Content starts

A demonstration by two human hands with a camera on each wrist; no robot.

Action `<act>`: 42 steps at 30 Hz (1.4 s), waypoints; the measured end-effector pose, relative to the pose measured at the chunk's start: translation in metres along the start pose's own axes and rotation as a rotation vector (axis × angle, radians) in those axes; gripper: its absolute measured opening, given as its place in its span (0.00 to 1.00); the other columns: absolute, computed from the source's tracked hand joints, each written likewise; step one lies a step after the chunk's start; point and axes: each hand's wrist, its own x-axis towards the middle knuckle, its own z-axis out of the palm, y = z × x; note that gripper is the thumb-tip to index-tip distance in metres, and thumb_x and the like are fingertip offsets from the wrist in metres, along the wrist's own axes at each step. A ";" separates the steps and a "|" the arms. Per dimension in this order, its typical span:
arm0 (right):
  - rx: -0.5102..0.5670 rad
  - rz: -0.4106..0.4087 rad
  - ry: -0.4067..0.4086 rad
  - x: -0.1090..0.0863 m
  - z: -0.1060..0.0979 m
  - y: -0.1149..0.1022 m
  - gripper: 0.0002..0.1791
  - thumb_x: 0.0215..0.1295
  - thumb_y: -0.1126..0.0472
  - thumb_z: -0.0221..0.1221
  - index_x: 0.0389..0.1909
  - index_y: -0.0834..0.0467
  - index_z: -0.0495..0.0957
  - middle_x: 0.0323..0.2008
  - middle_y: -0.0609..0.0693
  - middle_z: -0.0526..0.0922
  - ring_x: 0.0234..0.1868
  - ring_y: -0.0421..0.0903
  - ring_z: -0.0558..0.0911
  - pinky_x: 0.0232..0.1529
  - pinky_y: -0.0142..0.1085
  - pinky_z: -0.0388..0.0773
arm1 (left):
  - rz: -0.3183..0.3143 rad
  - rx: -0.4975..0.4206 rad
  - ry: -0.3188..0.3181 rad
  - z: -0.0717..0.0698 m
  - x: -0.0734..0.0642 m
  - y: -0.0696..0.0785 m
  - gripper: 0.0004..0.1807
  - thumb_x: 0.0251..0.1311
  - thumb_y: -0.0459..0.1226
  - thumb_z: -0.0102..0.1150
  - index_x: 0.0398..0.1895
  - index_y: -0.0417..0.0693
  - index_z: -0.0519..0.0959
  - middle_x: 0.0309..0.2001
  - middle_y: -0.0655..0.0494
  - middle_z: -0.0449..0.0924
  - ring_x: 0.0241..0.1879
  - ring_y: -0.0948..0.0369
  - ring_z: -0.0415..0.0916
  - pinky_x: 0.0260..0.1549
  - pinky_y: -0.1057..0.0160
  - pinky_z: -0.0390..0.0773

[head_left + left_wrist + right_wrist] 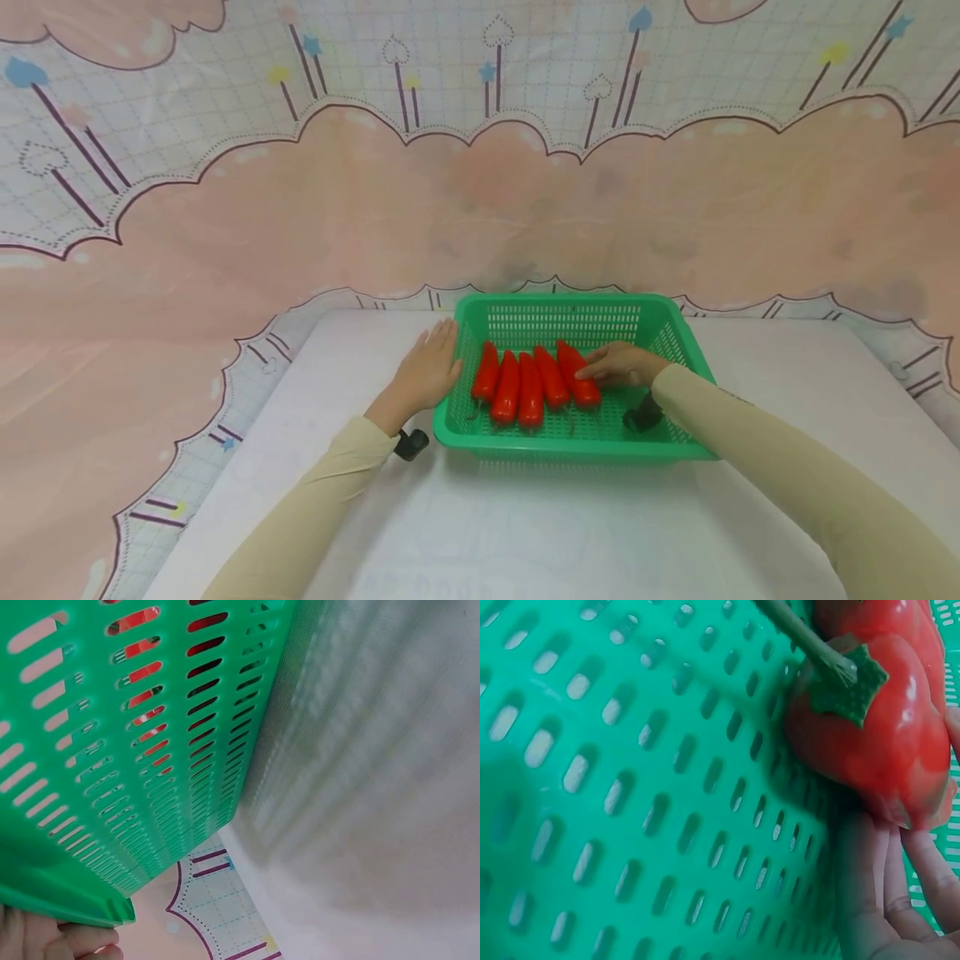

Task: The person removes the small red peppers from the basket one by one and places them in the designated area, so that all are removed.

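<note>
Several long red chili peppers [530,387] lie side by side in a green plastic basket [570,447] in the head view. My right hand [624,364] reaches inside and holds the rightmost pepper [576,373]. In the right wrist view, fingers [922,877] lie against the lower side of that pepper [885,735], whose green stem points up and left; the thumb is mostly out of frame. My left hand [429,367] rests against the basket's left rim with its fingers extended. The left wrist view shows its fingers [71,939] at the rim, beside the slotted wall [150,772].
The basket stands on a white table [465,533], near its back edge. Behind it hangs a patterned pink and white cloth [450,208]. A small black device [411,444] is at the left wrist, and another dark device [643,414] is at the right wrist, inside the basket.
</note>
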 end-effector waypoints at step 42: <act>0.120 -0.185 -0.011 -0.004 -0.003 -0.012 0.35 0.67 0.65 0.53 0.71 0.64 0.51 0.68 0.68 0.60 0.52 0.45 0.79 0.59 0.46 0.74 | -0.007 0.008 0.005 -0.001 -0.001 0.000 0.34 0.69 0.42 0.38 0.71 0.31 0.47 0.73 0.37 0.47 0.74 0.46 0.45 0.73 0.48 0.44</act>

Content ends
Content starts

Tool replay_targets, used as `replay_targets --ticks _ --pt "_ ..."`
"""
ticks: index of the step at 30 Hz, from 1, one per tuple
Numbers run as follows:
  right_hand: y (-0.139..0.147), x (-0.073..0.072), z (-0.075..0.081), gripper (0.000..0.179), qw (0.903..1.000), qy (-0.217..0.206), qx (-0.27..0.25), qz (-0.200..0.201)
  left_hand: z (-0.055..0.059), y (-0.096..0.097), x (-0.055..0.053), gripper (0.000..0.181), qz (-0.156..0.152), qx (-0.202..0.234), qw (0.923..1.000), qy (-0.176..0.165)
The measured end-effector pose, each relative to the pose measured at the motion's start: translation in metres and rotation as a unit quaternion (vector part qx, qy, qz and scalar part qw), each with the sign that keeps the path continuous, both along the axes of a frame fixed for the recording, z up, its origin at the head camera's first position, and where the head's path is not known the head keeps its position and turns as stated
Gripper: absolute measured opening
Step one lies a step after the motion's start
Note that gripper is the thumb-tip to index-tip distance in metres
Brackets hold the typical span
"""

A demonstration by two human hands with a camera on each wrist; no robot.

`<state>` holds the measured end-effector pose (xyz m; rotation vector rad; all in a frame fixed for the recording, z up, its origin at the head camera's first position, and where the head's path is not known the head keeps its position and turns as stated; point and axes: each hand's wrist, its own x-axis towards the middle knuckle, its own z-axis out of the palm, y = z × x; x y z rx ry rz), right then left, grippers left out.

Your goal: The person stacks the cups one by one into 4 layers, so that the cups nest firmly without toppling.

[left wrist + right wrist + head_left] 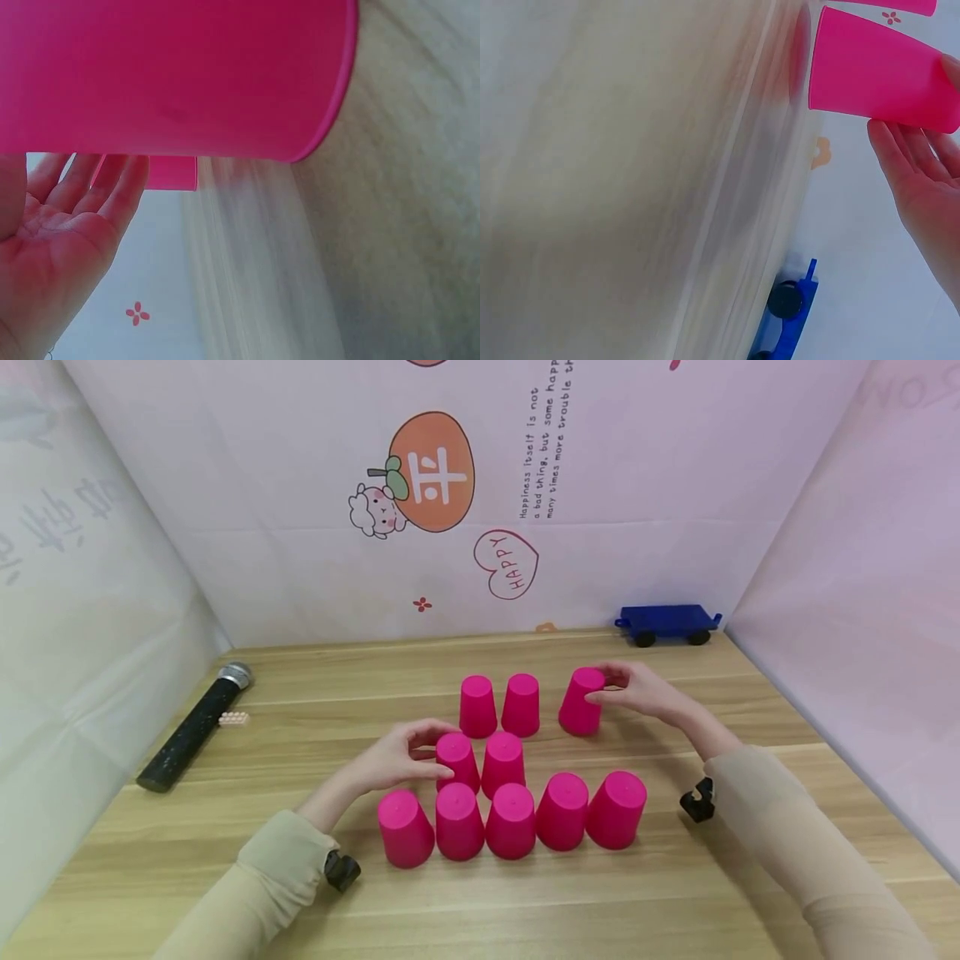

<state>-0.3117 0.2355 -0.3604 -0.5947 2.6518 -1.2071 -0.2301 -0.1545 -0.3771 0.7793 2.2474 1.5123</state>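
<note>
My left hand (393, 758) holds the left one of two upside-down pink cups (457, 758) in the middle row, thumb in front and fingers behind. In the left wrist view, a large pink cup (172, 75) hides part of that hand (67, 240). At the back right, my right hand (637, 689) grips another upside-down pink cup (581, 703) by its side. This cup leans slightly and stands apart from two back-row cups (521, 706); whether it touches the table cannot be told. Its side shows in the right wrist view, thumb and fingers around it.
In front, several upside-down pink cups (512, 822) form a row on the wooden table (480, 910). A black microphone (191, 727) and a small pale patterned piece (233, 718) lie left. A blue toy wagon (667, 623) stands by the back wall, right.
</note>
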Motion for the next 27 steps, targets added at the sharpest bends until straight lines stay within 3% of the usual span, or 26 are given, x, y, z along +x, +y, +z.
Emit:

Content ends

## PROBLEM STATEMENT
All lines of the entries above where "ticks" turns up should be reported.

## WRITTEN RESPONSE
Tool replay_targets, used as `replay_targets --ticks _ --pt "_ ..."`
ticks: index of the step at 30 Hz, from 1, one per tuple

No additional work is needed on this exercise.